Reindexing in Pandas DataFrame
Reindexing in Pandas is used to change the row or column labels of a DataFrame to match a new set of indices. This is useful when aligning data, adding missing labels, or reshaping your DataFrame. If the new index includes values not present in the original DataFrame, Pandas fills those with NaN by default. For example, if we try adding a new row using reindex():
import pandas as pd
data = {'A': [1, 2, 3], 'B': [4, 5, 6]}
df = pd.DataFrame(data)
# Reindex the DataFrame with a new index
a = df.reindex([0, 1, 2, 3])
print(a)
Output
A B 0 1.0 4.0 1 2.0 5.0 2 3.0 6.0 3 NaN NaN
As you can see, index 3 wasn’t present in the original DataFrame, so it's filled with NaN.
How Does Reindexing Work?
When you reindex a DataFrame, you provide a new set of labels (indices) for either the rows or columns. If any of these new labels are not present in the original DataFrame, Pandas will assign NaN as the value for those missing indices.

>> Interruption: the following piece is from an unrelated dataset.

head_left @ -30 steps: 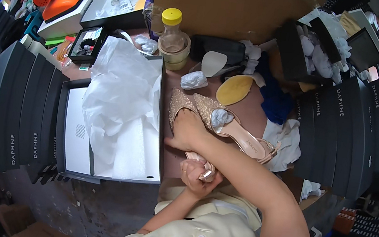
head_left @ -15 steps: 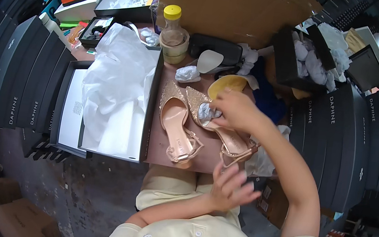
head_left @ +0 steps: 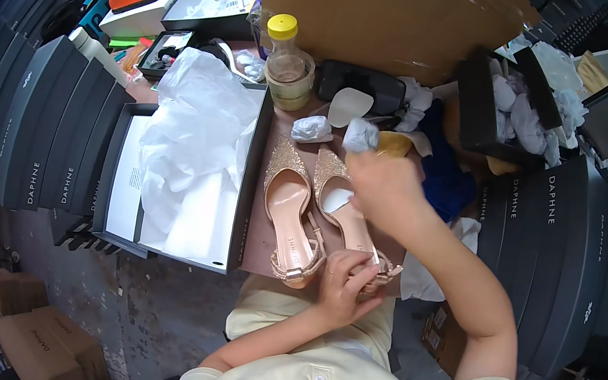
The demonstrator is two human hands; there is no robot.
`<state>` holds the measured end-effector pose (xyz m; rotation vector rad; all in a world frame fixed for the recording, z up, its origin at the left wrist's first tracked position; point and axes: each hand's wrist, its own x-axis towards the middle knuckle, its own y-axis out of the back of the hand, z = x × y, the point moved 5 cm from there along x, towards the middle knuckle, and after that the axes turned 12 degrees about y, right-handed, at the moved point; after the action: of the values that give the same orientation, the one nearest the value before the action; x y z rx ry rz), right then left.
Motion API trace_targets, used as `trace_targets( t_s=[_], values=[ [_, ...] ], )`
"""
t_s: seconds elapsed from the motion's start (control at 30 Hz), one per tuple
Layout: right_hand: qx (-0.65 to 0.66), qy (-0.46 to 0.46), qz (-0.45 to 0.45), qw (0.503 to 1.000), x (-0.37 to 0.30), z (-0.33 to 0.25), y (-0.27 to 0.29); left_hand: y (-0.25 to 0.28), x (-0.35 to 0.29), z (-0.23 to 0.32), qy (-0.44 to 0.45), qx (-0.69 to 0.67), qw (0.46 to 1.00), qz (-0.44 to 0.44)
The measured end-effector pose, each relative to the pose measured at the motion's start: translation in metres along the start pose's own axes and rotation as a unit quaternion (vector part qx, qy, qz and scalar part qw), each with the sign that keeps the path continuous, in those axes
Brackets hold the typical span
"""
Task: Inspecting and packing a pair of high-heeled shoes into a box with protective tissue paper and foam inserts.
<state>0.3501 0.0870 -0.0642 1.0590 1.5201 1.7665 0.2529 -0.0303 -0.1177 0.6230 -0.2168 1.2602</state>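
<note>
Two gold glitter pointed-toe shoes with ankle straps lie side by side, toes away from me. My left hand is closed at the heel and strap of the right shoe. Just beyond that shoe's toe, my right hand has its fingertips at a crumpled white paper wad; its grip is partly hidden. The shoe's toe opening shows a pale patch inside. Next to it rests the left shoe, touched by neither hand. A second paper wad lies beyond the toes.
An open shoebox with white tissue paper stands at left. Behind are a yellow-capped bottle, a black case, a yellow pad and a cardboard sheet. A dark box of paper wads and stacked shoeboxes stand right.
My right hand has drawn the paper wad out of the right shoe's toe and moved it away from me. My left hand has come down onto that shoe's heel.
</note>
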Motion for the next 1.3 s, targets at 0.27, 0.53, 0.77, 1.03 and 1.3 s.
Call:
trace_targets(
  t_s=[0.27, 0.53, 0.77, 1.03, 1.3],
  values=[
    [0.032, 0.261, -0.147, 0.954, -0.005, -0.029, -0.056, -0.009, -0.010, -0.015, -0.014, -0.037, 0.999, 0.014],
    [-0.016, -0.057, -0.014, 0.998, -0.015, -0.010, 0.050, 0.000, 0.002, -0.013, 0.039, -0.073, 0.997, 0.001],
    [0.225, 0.000, -0.103, 0.969, -0.034, -0.031, -0.084, -0.003, -0.002, -0.020, 0.000, -0.073, 0.995, 0.073],
    [0.231, -0.137, -0.153, 0.951, -0.008, -0.032, -0.103, -0.008, -0.018, -0.022, -0.005, -0.092, 0.993, 0.069],
    [0.236, -0.067, -0.176, 0.953, -0.004, -0.029, -0.114, -0.005, -0.013, -0.024, -0.015, -0.083, 0.994, 0.069]
  ],
)
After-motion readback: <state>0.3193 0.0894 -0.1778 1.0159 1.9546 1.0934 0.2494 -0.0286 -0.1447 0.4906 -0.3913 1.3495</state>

The syntax for reindex() is as follows:
DataFrame.reindex(labels=None, index=None, columns=None, axis=None, method=None, copy=True, fill_value=NaN)
- labels: New labels/indexes to conform to.
- index/columns: New row/column labels.
- fill_value: Value to use for filling missing entries (default is NaN).
- method: Method for filling holes (ffill, bfill, etc.).
Reindexing Rows
You can change or expand row indices using reindex(). Any new index not found in the DataFrame will be assigned NaN, unless you provide a fill_value.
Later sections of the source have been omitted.